Results: Thirty-three eyes of 25 patients were included. In 75% of the eyes, a highly organized vascular complex could be identified. A large main central vessel trunk/feeder vessel could be seen in 72% of these eyes, with vessels radiating in a branching pattern either in all directions from the center of the lesion ("medusa" pattern), or from one side of the lesion ("seafan" pattern). Of the 18 eyes with follow-up OCT angiography, the lesion area and vessel density remained unchanged, even after anti-vascular endothelial growth factor (VEGF) therapy, indicating a more mature longstanding neovascular complex resistant to anti-VEGF therapy.

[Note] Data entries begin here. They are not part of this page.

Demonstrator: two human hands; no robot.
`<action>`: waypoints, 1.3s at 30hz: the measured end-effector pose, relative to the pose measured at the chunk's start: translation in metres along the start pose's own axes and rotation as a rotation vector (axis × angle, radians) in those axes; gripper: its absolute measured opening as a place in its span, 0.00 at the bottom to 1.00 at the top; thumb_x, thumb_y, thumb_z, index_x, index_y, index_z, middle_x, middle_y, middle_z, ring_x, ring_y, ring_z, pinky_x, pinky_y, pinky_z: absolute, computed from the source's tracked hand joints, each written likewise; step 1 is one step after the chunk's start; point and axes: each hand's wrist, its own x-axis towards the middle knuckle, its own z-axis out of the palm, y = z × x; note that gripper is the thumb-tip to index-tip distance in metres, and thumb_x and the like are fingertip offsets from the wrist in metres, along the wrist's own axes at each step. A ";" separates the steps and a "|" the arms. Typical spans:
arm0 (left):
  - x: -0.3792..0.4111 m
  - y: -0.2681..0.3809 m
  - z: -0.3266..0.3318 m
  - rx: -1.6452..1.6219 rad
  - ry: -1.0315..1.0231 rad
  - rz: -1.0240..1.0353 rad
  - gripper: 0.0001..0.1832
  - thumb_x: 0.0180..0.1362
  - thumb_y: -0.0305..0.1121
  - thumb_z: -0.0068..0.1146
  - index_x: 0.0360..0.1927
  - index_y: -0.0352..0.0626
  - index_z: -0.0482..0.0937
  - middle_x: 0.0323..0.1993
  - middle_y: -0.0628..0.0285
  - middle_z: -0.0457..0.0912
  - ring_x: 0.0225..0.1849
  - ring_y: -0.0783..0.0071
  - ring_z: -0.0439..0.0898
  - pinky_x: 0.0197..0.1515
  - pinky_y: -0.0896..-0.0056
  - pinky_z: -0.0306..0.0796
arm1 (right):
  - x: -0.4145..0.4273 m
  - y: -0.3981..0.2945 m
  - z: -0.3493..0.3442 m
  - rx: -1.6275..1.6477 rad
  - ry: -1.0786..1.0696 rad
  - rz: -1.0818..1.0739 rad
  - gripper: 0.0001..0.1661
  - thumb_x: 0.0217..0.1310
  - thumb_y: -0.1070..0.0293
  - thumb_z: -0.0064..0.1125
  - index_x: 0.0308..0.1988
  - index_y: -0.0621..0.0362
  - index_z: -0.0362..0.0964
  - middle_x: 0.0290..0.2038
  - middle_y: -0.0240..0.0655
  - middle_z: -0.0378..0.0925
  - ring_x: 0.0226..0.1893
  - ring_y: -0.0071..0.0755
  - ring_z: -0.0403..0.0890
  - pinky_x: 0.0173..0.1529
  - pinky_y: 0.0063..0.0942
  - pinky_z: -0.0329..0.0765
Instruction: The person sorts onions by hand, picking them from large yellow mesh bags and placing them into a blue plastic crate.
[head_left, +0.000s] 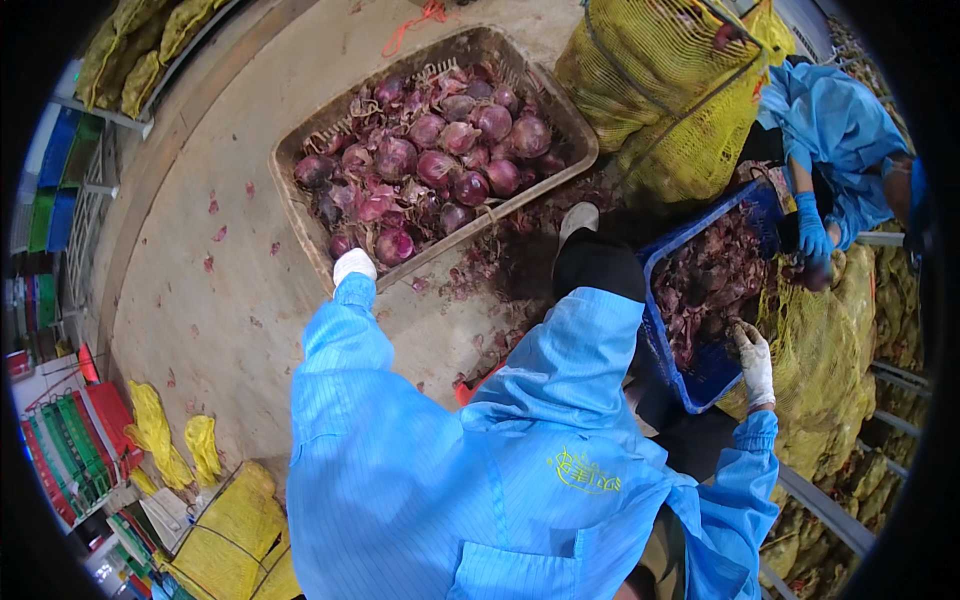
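Observation:
My left hand (354, 265), in a white glove, is at the near left corner of a worn brown plastic crate (288, 211). Red onions (435, 166) with loose papery skins fill that crate. My fingertips are hidden, and one onion (394, 246) lies just right of them. On the other side, my right hand (756, 366) wears a soiled white glove and hangs at the right edge of a blue plastic crate (679, 375). Dark onion skins (705, 281) lie inside it. Whether those fingers hold anything is unclear. A yellow mesh sack (817, 375) lies beside this hand.
Across from me a co-worker's blue-gloved hand (814, 232) is at a dark onion (816, 274). A tall yellow mesh sack (667, 90) stands behind the crates. Onion skins (476, 274) litter the concrete floor (202, 300). Yellow sacks (232, 532) lie at lower left.

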 end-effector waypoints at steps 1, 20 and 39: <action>-0.003 0.000 -0.004 0.003 -0.043 -0.007 0.14 0.57 0.32 0.51 0.42 0.42 0.86 0.47 0.46 0.82 0.50 0.47 0.81 0.53 0.50 0.75 | 0.000 0.008 0.001 0.019 0.001 0.003 0.22 0.68 0.63 0.57 0.55 0.65 0.73 0.47 0.33 0.80 0.48 0.24 0.76 0.54 0.21 0.71; -0.095 -0.024 -0.076 -0.860 0.262 0.326 0.15 0.63 0.28 0.46 0.49 0.44 0.81 0.36 0.54 0.86 0.35 0.67 0.84 0.38 0.69 0.77 | -0.022 0.045 0.058 0.232 0.136 0.003 0.17 0.68 0.60 0.53 0.46 0.60 0.78 0.26 0.32 0.79 0.21 0.24 0.77 0.25 0.25 0.72; -0.361 0.474 -0.035 -0.289 -0.182 1.423 0.26 0.59 0.31 0.59 0.63 0.50 0.73 0.54 0.53 0.80 0.54 0.59 0.80 0.57 0.68 0.71 | -0.005 0.165 0.059 0.783 0.463 0.206 0.30 0.62 0.62 0.61 0.60 0.62 0.66 0.45 0.37 0.80 0.37 0.24 0.78 0.42 0.24 0.76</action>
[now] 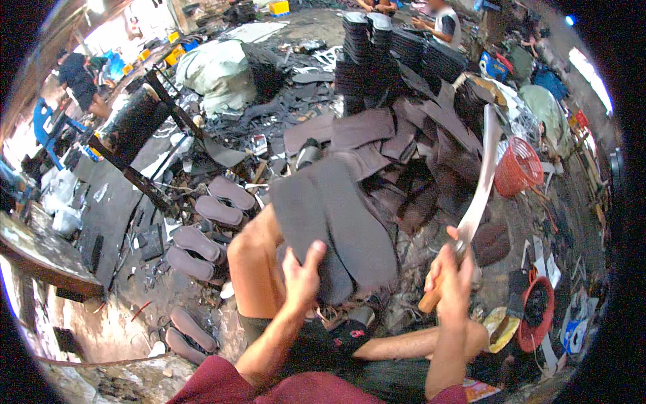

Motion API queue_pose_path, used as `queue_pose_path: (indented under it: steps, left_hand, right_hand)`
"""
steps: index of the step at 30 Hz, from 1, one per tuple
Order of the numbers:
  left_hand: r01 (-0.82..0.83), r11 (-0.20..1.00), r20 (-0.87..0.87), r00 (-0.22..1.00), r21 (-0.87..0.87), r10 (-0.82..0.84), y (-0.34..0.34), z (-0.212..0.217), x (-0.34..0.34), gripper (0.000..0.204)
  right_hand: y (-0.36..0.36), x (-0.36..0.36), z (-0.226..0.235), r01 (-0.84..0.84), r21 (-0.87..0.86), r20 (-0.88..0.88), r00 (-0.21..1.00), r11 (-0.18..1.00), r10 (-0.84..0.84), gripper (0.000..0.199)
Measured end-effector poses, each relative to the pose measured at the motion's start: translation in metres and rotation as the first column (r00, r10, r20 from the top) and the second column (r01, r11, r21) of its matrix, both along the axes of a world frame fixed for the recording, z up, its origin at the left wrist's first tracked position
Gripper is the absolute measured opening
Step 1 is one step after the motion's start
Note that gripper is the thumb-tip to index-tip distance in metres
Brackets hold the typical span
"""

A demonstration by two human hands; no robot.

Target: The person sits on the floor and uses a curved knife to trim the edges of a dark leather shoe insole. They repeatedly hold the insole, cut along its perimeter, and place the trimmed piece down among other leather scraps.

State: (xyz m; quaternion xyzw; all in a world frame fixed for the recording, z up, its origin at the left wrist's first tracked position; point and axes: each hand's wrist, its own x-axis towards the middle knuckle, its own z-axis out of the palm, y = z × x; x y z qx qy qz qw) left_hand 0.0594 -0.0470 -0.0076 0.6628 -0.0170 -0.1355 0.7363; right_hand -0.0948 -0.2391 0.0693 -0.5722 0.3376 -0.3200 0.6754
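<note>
My left hand (304, 279) is closed on the lower edge of a dark grey rubber sole piece (303, 209), thumb on top. Two long sole shapes lie side by side in that piece, with a curved line between them; it is tilted up above my knees. In my right hand (449, 276) is a long curved knife (483, 168), gripped by its wooden handle with the blade pointing up and away. The blade is apart from the rubber, to its right. On the floor at left lie pairs of cut soles (219, 210), several in all.
Beyond my knees spreads a heap of rubber sheets (363, 128), with tall dark stacks (363, 74) behind it. A red basket (518, 168) and a red bowl (536, 313) stand at right. A black metal frame (128, 172) is at left. Other people, one seated (446, 27), are farther back.
</note>
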Motion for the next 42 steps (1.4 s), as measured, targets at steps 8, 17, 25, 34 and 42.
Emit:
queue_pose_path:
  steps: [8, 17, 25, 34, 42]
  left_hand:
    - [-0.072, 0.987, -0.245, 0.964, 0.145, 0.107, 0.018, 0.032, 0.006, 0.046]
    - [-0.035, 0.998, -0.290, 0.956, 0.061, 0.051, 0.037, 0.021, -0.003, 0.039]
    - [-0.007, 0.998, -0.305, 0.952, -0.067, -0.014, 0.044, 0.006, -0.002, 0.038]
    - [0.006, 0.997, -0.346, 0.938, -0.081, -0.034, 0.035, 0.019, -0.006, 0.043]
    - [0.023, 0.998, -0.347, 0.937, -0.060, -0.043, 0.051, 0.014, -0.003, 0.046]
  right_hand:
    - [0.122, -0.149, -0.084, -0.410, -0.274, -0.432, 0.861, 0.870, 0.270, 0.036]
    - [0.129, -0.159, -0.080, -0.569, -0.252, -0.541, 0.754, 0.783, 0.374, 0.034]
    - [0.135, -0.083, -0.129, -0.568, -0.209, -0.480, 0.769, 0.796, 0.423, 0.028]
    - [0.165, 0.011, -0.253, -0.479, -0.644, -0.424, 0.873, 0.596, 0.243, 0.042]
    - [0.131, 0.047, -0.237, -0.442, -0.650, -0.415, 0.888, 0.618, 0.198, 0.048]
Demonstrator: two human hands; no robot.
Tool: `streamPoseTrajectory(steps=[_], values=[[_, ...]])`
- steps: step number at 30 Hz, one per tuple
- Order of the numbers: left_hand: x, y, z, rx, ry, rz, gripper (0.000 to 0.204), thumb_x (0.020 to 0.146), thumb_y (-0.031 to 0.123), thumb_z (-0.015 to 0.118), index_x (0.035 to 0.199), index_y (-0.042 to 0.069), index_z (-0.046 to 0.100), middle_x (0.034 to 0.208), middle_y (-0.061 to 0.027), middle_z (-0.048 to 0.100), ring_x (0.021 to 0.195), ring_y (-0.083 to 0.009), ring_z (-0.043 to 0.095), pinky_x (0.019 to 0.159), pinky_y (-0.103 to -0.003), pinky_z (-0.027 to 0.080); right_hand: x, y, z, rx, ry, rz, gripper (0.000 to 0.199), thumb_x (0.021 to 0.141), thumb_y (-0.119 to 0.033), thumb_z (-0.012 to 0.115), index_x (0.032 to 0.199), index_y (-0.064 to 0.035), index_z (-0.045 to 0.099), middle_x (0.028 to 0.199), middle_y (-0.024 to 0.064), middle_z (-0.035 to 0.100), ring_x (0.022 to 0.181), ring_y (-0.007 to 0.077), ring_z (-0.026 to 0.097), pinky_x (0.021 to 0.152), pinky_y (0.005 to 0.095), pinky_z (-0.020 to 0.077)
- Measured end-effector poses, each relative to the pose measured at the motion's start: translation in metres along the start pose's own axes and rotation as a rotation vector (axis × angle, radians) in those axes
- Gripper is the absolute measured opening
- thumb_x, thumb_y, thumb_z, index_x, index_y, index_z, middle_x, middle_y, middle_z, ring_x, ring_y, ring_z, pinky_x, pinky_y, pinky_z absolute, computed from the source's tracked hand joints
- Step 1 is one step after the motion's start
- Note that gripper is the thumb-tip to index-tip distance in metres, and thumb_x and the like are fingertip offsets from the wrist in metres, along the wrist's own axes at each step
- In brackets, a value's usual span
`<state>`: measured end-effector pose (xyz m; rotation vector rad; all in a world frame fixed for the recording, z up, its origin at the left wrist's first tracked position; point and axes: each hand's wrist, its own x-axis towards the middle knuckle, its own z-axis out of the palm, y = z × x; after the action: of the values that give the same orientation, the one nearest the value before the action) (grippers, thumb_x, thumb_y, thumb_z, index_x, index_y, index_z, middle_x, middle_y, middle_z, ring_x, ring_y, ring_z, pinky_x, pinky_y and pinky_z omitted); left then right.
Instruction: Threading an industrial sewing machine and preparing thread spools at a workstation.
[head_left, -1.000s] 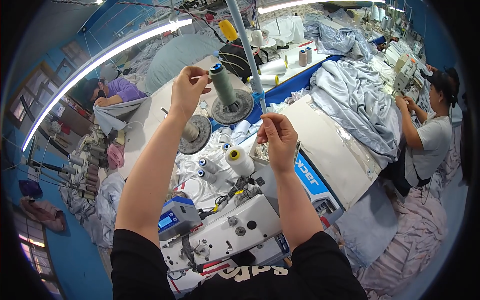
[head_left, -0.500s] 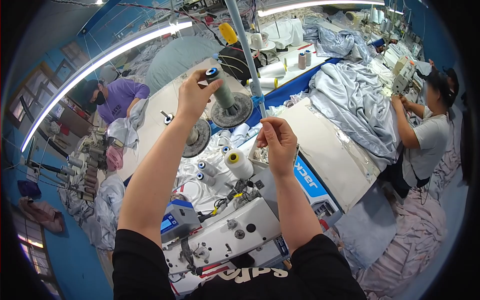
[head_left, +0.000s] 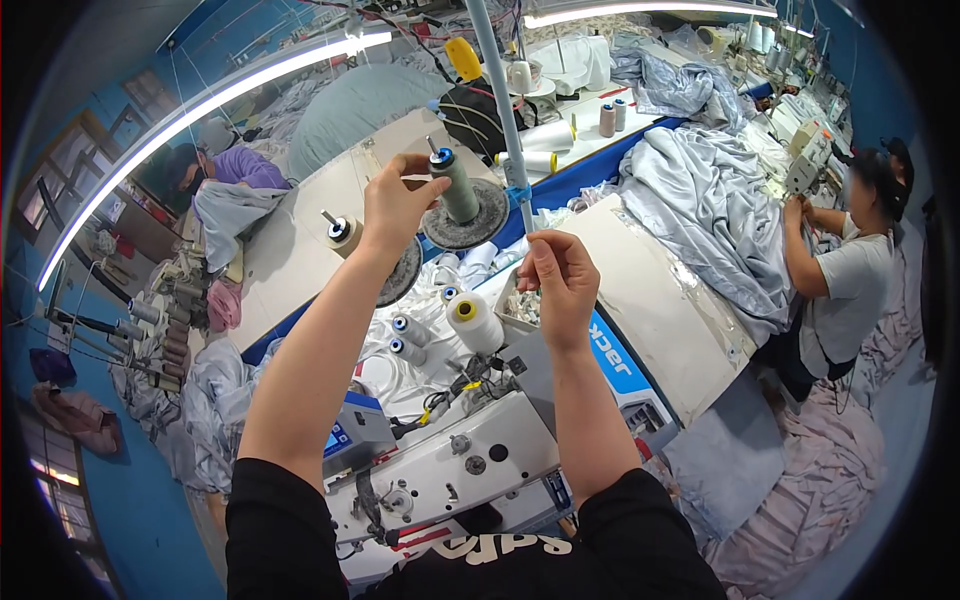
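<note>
My left hand [head_left: 398, 205] is closed around the upper part of a grey-green thread spool [head_left: 459, 195] with a blue top. A metal spindle pokes up through the spool, whose base is at a dark round disc [head_left: 483, 222]. To the right, beside a pale blue pole [head_left: 515, 150], my right hand [head_left: 562, 280] holds its thumb and fingertips pinched together. Anything between those fingertips is too fine to make out. Left of the spool, a cream thread cone [head_left: 343, 232] sits on another spindle, partly behind my left forearm.
Below my hands lies a white sewing machine [head_left: 440, 465] with a control box [head_left: 355, 435]. White thread cones [head_left: 475, 325] stand among pale cloth behind it. One person [head_left: 245, 172] works at the left, another [head_left: 855, 260] at the right beside heaped grey fabric [head_left: 700, 220].
My left hand has brought the spool down along the spindle, and the spindle tip now sticks out above it. My right hand stays pinched near the pole. The person at left has leaned lower over cloth.
</note>
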<state>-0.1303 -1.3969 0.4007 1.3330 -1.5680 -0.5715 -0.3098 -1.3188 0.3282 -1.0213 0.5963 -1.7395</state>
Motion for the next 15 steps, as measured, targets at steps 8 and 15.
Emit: streamPoseTrajectory(steps=[8, 15], values=[[0.002, -0.009, -0.007, -0.071, 0.001, -0.127, 0.019, 0.082, 0.009, 0.064, 0.095, -0.004, 0.061, 0.083, -0.0078, 0.063, 0.07, -0.0112, 0.06, 0.06, -0.023, 0.053, -0.001, -0.002, 0.0, -0.008, 0.0, 0.004, 0.017, 0.091, -0.016, 0.054, 0.097, -0.0008, 0.057, 0.066, 0.0022, 0.054, 0.054, 0.0064, 0.049, 0.052, 0.0187, 0.0405], [-0.002, -0.007, -0.013, -0.086, -0.033, -0.062, 0.014, 0.086, 0.01, 0.056, 0.095, -0.002, 0.057, 0.088, -0.0063, 0.059, 0.079, -0.0104, 0.057, 0.066, -0.024, 0.052, -0.001, 0.0, 0.0, -0.016, -0.012, -0.006, 0.016, 0.091, -0.015, 0.054, 0.097, -0.0009, 0.057, 0.066, 0.0022, 0.054, 0.054, 0.0065, 0.048, 0.052, 0.0187, 0.04]])
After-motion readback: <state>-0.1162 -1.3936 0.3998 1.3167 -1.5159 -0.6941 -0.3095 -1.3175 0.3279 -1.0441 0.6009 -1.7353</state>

Conclusions: OCT angiography provides a unique opportunity to study the morphology of occult type 1 neovascular membranes in AMD and allows precise structural and vascular assessment noninvasively. We identified a large mature neovascular complex in approximately 75% of eyes, typically consisting of a feeder vessel and large branching vessels resistant to anti-VEGF therapy. OCT angiography may better guide evaluation and treatment of neovascular AMD, and may contribute to the development of improved therapies.